C’est sa mère, Anne Sofie Rocher, qui a livré un témoignage glaçant. Réveillée en pleine nuit, elle aperçoit des silhouettes dans l’obscurité. En quelques secondes, l’irréversible se produit : un commando de six à huit hommes cagoulés, vêtus de noir, envahit la villa. Armés et organisés, les assaillants prennent immédiatement le contrôle des lieux.
Malgré les menaces, la mère de famille tente d’alerter ses proches. Un geste qui lui vaut de se retrouver avec une arme braquée sur le cou. « Dix minutes en enfer », confiera-t-elle. Les malfaiteurs regroupent les occupants, confisquent leurs téléphones — certains étant jetés par la fenêtre — tandis qu’un homme armé surveille la scène, en liaison constante par talkie-walkie.

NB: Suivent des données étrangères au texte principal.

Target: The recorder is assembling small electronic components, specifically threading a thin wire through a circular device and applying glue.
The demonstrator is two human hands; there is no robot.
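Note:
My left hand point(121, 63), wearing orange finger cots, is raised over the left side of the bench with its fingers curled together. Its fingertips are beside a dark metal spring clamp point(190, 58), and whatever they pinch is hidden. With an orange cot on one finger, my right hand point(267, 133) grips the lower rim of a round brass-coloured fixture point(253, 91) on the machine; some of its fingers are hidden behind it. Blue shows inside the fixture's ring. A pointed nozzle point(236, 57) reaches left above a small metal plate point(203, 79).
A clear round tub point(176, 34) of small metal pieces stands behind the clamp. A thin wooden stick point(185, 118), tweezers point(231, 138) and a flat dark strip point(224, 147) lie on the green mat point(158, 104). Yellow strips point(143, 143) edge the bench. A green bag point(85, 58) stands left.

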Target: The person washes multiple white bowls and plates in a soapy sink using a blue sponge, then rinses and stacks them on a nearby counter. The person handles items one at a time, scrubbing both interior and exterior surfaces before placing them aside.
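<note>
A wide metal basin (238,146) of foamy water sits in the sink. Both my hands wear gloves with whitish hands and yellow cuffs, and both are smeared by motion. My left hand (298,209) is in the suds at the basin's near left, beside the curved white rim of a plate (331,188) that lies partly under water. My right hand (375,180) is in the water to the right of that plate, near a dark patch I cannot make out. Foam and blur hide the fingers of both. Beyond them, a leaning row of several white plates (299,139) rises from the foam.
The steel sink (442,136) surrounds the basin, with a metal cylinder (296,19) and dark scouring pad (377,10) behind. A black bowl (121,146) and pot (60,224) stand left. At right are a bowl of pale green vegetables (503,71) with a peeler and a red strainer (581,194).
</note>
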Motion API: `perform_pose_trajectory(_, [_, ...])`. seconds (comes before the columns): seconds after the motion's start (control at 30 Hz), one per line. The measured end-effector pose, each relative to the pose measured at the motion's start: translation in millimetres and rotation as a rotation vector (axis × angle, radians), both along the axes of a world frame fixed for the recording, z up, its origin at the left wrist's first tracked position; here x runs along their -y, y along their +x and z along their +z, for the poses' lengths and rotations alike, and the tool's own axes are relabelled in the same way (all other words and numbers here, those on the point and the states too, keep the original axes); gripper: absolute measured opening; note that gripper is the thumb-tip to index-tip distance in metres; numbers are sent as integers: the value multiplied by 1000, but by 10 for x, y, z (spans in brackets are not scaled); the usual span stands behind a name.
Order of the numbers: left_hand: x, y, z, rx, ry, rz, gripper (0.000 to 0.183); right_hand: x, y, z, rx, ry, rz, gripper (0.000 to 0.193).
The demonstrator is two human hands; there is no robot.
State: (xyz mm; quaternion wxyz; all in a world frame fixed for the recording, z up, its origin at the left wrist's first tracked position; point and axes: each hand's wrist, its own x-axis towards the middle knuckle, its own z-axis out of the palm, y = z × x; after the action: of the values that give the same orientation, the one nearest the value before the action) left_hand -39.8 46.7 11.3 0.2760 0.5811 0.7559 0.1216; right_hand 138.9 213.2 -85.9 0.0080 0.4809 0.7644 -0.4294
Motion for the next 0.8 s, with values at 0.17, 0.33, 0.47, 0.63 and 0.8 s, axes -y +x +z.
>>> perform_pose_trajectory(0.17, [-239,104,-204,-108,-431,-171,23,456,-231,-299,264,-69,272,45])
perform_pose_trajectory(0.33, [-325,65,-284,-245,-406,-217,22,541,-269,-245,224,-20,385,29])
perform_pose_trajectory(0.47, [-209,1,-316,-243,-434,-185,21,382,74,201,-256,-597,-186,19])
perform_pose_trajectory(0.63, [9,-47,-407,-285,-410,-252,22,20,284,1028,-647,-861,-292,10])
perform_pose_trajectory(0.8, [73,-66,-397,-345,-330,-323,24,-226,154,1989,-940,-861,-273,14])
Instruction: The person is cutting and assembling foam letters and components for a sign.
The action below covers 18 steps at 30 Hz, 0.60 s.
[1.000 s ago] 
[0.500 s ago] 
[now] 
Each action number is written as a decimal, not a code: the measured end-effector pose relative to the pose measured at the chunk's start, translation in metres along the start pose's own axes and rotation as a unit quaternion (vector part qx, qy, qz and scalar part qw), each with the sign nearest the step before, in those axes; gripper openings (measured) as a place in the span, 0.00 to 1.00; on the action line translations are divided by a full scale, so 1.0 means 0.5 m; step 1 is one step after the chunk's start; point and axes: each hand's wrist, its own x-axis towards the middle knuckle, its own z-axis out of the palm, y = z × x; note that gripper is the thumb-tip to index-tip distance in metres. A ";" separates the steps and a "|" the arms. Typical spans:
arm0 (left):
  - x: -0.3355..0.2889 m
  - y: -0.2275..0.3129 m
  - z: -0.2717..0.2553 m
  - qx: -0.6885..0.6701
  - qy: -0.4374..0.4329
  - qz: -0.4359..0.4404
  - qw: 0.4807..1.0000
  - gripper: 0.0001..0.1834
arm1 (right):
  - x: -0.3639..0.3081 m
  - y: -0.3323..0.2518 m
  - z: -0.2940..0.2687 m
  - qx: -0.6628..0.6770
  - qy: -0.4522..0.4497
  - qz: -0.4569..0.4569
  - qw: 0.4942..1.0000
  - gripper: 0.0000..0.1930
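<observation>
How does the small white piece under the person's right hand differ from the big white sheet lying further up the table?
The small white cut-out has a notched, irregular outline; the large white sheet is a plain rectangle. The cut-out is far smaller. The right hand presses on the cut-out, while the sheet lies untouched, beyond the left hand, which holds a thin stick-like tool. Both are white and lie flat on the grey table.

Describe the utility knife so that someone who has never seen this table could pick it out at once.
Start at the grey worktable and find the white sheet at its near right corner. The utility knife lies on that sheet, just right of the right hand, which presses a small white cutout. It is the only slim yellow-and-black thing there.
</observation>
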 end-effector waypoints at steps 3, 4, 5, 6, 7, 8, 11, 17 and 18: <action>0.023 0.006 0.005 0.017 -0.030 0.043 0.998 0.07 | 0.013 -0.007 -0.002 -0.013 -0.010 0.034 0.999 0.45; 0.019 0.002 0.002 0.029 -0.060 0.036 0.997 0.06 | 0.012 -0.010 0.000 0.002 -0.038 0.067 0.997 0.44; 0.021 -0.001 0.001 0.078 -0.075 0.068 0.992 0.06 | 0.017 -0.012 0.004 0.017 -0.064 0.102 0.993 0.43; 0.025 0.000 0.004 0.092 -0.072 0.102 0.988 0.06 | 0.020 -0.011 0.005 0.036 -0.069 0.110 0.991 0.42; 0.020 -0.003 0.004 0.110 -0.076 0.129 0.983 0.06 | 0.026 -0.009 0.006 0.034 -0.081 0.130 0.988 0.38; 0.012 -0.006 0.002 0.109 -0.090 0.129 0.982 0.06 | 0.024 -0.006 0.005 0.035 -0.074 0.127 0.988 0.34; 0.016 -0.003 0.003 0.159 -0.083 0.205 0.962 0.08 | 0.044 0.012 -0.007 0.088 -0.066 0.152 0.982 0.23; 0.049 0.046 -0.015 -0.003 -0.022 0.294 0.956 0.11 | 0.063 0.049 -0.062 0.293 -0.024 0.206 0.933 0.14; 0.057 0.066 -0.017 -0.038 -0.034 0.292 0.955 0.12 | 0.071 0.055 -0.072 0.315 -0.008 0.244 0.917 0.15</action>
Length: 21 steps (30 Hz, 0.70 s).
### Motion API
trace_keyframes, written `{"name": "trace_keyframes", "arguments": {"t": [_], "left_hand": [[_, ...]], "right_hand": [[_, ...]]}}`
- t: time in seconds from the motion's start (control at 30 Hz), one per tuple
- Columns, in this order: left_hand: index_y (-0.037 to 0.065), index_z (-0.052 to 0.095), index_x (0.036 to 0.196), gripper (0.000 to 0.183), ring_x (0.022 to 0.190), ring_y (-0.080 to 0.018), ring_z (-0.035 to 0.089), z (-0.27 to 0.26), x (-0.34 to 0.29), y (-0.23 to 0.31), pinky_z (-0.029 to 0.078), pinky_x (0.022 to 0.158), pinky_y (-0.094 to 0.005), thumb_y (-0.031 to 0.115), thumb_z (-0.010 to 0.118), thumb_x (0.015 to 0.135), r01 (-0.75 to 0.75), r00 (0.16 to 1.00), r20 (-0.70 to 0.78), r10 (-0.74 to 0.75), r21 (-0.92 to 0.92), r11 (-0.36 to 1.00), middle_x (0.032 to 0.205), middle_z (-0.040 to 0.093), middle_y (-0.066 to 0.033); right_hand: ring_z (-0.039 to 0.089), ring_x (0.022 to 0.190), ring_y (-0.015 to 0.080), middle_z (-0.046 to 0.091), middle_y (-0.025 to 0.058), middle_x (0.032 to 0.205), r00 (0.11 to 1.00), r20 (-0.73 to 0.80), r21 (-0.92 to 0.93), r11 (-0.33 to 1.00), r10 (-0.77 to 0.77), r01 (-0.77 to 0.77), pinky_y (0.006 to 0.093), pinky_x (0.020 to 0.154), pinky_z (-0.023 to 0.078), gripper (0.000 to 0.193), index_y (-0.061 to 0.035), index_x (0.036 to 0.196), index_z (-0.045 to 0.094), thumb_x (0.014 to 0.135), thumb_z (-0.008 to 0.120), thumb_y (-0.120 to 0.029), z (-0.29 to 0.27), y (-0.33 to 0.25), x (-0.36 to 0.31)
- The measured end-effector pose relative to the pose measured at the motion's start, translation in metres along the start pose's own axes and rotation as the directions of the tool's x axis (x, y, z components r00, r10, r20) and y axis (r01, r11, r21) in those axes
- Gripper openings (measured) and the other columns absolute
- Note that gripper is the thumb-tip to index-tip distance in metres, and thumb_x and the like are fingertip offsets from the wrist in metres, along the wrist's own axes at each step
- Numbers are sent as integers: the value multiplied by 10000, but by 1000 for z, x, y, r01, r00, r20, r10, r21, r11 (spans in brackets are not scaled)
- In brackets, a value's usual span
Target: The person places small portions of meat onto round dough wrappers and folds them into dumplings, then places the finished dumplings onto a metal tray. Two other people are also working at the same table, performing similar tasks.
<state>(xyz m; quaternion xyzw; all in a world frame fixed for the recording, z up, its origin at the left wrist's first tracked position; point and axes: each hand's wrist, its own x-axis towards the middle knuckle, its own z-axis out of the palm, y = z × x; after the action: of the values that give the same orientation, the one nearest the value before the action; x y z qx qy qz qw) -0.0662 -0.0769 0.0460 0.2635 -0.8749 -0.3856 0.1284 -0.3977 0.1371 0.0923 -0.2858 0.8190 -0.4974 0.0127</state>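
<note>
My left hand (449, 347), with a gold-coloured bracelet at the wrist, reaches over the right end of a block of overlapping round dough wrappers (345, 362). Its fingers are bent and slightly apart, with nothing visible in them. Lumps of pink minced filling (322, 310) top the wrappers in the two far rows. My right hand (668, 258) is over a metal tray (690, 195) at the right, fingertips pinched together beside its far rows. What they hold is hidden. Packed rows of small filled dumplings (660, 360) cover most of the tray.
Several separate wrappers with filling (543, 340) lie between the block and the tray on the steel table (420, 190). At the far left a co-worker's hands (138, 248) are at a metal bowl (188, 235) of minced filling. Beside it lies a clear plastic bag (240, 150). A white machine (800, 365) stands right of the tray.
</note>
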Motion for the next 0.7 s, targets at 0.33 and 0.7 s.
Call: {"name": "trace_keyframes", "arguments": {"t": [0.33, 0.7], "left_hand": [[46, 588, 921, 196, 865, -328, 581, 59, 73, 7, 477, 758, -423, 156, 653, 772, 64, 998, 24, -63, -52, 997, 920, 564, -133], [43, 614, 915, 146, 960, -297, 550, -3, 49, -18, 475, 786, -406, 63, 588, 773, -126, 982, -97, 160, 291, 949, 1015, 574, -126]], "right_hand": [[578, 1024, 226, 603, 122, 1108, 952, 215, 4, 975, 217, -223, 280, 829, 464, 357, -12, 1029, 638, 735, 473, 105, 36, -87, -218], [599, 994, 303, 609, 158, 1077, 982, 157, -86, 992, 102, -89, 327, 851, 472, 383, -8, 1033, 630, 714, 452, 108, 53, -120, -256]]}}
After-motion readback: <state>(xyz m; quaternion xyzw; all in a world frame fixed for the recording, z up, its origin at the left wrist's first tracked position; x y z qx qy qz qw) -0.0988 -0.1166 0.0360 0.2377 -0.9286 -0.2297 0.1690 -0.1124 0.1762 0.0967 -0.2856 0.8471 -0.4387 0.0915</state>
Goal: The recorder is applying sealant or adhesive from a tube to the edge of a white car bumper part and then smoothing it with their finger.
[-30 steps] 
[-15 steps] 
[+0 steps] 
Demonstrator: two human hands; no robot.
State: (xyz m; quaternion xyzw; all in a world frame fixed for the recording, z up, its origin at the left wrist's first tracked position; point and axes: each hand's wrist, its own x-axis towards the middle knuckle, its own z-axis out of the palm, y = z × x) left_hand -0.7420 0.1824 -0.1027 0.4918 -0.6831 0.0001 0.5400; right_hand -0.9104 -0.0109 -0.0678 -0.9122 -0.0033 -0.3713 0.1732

L’opération, rapide et méthodique, ne dure qu’une dizaine de minutes, mais laisse des traces profondes. Une fois les assaillants partis, la famille, encore sous le choc, parvient à donner l’alerte grâce à un téléphone resté intact.
Au-delà du préjudice matériel, c’est le traumatisme psychologique qui domine. Anne Sofie Rocher ne cache pas sa décision : quitter au plus vite cette maison devenue synonyme de peur, pour privilégier désormais des logements plus sécurisés.
Cet épisode relance une nouvelle fois la question de la sécurité des footballeurs professionnels en Europe, régulièrement ciblés en raison de leur notoriété et de leur train de vie supposé.